Return only those lines of the listing that hold the word "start".

#### Dataset records

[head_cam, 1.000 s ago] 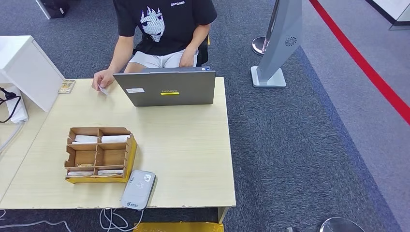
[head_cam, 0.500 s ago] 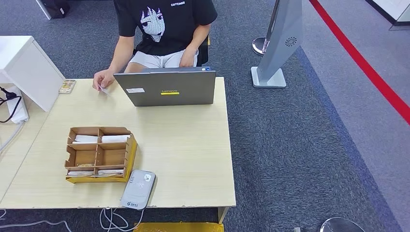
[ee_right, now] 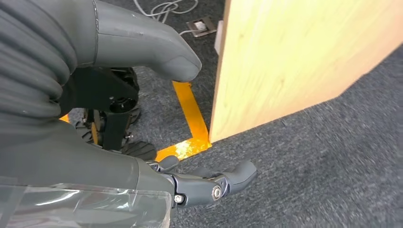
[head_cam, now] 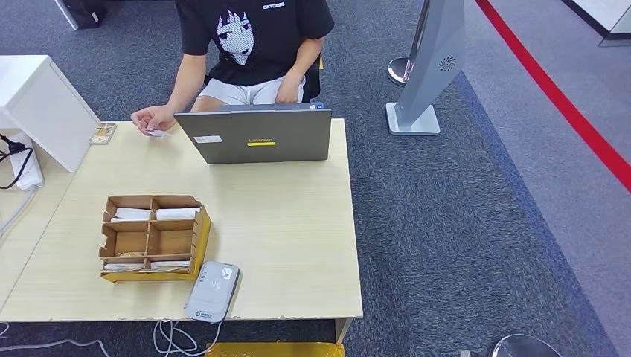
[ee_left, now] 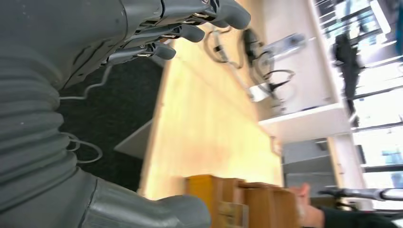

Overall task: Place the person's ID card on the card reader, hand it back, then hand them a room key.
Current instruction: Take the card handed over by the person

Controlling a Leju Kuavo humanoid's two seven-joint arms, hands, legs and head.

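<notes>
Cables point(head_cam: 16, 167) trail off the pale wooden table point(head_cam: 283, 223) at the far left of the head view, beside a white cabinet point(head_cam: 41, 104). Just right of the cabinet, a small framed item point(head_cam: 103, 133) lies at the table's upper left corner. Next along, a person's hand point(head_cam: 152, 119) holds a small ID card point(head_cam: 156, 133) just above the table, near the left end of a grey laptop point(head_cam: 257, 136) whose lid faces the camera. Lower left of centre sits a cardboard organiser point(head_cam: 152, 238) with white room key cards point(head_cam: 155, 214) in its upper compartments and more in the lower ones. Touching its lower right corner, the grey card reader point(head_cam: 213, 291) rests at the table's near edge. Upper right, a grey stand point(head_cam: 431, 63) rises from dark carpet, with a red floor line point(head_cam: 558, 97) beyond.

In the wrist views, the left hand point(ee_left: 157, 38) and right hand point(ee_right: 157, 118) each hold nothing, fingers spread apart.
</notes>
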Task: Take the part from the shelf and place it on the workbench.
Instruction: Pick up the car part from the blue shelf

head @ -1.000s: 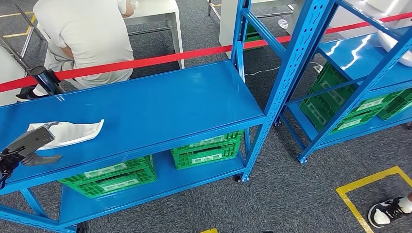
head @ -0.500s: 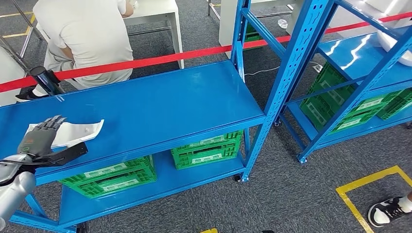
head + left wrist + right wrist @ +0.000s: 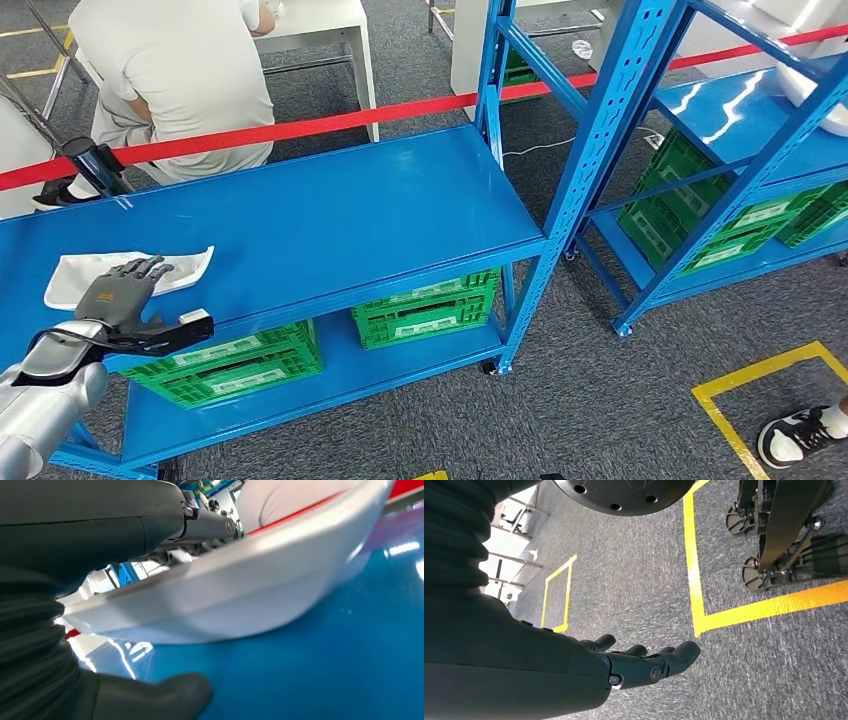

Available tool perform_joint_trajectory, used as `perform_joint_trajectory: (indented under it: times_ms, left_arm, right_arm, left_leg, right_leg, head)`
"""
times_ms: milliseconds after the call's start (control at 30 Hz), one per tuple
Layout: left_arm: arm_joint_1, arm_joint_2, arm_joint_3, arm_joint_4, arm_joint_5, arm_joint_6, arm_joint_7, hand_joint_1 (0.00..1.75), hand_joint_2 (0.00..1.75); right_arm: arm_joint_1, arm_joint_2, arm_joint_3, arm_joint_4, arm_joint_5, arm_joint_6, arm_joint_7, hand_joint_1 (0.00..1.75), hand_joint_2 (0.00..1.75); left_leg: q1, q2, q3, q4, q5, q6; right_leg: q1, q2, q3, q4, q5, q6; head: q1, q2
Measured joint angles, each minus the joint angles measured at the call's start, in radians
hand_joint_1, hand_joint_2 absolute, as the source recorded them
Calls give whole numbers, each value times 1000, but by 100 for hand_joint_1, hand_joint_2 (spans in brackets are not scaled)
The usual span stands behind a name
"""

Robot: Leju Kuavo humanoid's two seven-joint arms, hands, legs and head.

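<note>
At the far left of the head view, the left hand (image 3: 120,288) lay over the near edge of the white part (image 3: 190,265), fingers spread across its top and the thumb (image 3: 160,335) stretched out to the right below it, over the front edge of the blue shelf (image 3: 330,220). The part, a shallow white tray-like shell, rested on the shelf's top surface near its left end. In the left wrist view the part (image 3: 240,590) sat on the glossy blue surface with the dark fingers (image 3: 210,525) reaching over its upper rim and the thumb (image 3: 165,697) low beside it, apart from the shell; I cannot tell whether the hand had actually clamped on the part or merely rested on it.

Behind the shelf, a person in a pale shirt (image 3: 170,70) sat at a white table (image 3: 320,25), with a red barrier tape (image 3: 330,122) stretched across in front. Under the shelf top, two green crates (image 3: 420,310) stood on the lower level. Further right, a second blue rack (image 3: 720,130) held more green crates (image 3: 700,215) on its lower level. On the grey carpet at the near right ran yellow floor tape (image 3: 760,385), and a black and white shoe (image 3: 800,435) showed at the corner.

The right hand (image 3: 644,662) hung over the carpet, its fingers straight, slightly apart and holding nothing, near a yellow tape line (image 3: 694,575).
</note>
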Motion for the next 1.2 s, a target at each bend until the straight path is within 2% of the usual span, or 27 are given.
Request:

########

= Worked solution =
times_ms: milliseconds after the call's start (control at 30 Hz), one per tuple
Measured joint angles, each minus the joint angles measured at the call's start, in radians

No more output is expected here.